What’s holding you back?
Is it a fear of the unknown? A somewhat unfounded belief that you’re not good enough? What people might say if you fail? Or worse still what they’re already saying?
One of the biggest reasons for our inability to boldly start something we know we’re supposed to do is the fear of what others have either said in the past, what they’re saying now, or what they’re likely to say in the future regarding one’s failings.
Condemnation usually comes in two forms – 1. Subtle, and 2. Angry.
‘Subtle’ is probably the most dangerous. For it usually attacks in the first tense. In other words, it’s so intertwined in one’s subconscious that one actually believes the statements are coming from oneself, as against the accuser. Allow me to use myself as an example. The guilt and shame I felt as a result of my getting divorced several years ago was so acute that over time I firmly believed that not only was I not good enough for anyone, but was no longer deserving of joy, or any semblance of a second chance. What I heard on most occasions in which I tried to envisage a happy future was, “It’s too late for me. I don’t deserve a second chance anyway.”
Unknown to me, those thoughts of condemnation weren’t mine, but were planted there by the accuser in the first person, so as to make me think they were from me. This is why ‘Subtle’ is probably the most dangerous type of condemnation. One believes they are one’s own thoughts.
‘Angry’ is the type witnessed when the mob wanted to stone the woman caught in adultery. Though more blatant and easily recognisable it can also cause serious damage – usually leading to Shame, Fear, and utter Devastation.

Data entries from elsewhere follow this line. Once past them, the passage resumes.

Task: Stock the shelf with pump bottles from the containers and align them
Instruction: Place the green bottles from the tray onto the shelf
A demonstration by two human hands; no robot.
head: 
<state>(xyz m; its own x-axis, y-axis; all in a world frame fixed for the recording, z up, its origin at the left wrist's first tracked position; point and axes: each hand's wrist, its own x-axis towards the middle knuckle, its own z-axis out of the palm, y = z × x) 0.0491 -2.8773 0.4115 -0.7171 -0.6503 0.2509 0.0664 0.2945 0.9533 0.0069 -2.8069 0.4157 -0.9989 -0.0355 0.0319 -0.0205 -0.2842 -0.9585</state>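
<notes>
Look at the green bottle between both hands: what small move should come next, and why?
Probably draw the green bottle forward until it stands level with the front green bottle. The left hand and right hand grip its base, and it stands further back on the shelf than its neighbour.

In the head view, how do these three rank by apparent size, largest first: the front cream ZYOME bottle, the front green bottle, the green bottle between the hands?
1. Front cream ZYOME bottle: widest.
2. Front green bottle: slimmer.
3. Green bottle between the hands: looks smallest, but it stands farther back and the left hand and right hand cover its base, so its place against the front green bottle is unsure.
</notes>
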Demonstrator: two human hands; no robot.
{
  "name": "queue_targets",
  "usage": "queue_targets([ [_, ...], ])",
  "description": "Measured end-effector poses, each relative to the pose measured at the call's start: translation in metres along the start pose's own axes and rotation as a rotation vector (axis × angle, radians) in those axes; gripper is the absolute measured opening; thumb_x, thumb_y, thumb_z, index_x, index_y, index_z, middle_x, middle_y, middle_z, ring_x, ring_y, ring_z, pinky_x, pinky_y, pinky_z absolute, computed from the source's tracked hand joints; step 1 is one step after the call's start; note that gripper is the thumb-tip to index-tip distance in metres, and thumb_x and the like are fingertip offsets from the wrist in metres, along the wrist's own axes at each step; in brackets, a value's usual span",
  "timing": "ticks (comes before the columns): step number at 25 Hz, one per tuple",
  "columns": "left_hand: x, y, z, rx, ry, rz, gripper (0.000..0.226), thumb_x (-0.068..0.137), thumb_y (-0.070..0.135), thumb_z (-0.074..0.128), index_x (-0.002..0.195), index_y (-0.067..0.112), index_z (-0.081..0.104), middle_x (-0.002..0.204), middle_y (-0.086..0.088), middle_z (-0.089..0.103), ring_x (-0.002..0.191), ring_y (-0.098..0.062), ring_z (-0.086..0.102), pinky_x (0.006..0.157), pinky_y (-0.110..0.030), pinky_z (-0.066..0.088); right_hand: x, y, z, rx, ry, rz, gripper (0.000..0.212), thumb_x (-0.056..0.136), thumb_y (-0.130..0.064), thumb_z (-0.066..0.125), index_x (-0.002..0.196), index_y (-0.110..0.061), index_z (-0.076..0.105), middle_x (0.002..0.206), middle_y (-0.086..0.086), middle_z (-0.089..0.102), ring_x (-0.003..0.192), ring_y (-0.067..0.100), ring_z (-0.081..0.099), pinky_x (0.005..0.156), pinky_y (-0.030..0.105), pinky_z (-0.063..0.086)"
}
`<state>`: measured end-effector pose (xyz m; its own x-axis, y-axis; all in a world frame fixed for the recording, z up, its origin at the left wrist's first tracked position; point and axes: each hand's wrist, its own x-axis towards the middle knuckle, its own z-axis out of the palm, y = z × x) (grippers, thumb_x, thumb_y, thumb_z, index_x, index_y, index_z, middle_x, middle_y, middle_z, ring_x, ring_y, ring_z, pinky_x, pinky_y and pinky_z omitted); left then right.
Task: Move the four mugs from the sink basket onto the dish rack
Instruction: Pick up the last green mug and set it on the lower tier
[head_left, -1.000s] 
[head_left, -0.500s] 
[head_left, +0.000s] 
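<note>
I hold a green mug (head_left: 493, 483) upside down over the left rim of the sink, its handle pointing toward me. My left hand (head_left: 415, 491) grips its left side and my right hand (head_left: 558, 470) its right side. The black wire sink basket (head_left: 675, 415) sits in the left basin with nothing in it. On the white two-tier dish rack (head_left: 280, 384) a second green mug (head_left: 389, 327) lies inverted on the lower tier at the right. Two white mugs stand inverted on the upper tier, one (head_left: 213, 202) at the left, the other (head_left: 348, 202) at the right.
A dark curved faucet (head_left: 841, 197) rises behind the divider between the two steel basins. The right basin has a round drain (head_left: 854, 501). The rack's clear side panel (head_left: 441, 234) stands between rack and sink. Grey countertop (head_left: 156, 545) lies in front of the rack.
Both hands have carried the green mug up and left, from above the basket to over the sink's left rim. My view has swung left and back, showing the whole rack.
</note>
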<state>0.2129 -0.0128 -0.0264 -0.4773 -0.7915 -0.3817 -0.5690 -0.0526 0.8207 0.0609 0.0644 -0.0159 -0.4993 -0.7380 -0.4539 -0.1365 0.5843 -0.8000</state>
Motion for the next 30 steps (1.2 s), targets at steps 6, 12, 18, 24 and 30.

But no matter which one you’re experiencing right now I want you to pay particular attention to what Jesus said to that lady.
“Neither do I condemn you. Go, and sin no more.”
Note – He didn’t say “Go and sin no more, and then I will no longer condemn you”, or “go and get yourself right first, then we’ll talk”, or worse still, “woman, you’ve sinned, and you deserve whatever comes your way.”
Rather he said, “I do not condemn you.”
What does this do?
1. It immediately removes the guilt and shame
2. It endears Jesus to the individual
3. Encourages and empowers the individual to want to be better
But most importantly, it stops the individual constantly focussing on his or her failings. For that is what condemnation does – it focusses our minds on what we did wrong – analysing to the extreme, as if it ever solves anything?! Result – a constant burden of guilt and shame, leading to an ever-worsening cycle of the same failings over and over and over again.
Jesus’ words to the woman caught in adultery quite clearly demonstrates that the key to our healing lies in our accepting and embracing the truth – that He does not and will never ever condemn us.
The world loves to condemn. Even friends and family love to condemn. But our Loving and Merciful God tells us His ways are nothing like ours.
Because of the price Jesus paid on the cross, He Will Never Ever Condemn You.
As a result of the blood Jesus shed for you, our merciful God sees you through his son. This is what being in Christ means. When God looks at you, he sees not your mistakes and failings, but His son.
I like to relate it to the Empire’s deflector shield in Star Wars. Yes, I know, how could I, right?? But kindly indulge me for a few seconds. Whenever that deflector shield was on, there was absolutely nothing the rebel alliance could do. No matter what, or how much they fired, nothing could penetrate it. Everything just bounced off.
In the same way, no arrow of accusation/ condemnation can touch you. Because you are in Christ Jesus those arrows will always just bounce off.
Any condemnation you’re feeling right now is NOT from your Loving Father in heaven. The absolute truth is that He Loves You just as much today as He did yesterday – Perfectly and Unconditionally.
So be rest assured, and confidently do what God created you to do. He’s on your side, and is willing you to succeed every step of the way.
Finally, please permit me to take this opportunity to tell you about a wonderful man that God used on many occasions to ensure I never remained in a place of condemnation. Time and time again this amazing individual was there for me, no matter what. His love for me never waned. Not once did he judge me; but with love, and a firm hand, always encouraged me to get up and go again. I humbly pay tribute to my older brother, Kayode Akande, who passed-on to Heaven just over a week ago.
Our loss is Heaven’s great gain; and I’m much comforted by the assured knowledge that you are now forever in a place of Peace, Love, and Perfect Joy.
Adieu my dear egbon. We will most definitely meet again. But as Juba says after the passing-on of his friend, General Maximus, in what is still my favourite film of all time, “Not yet….not yet”.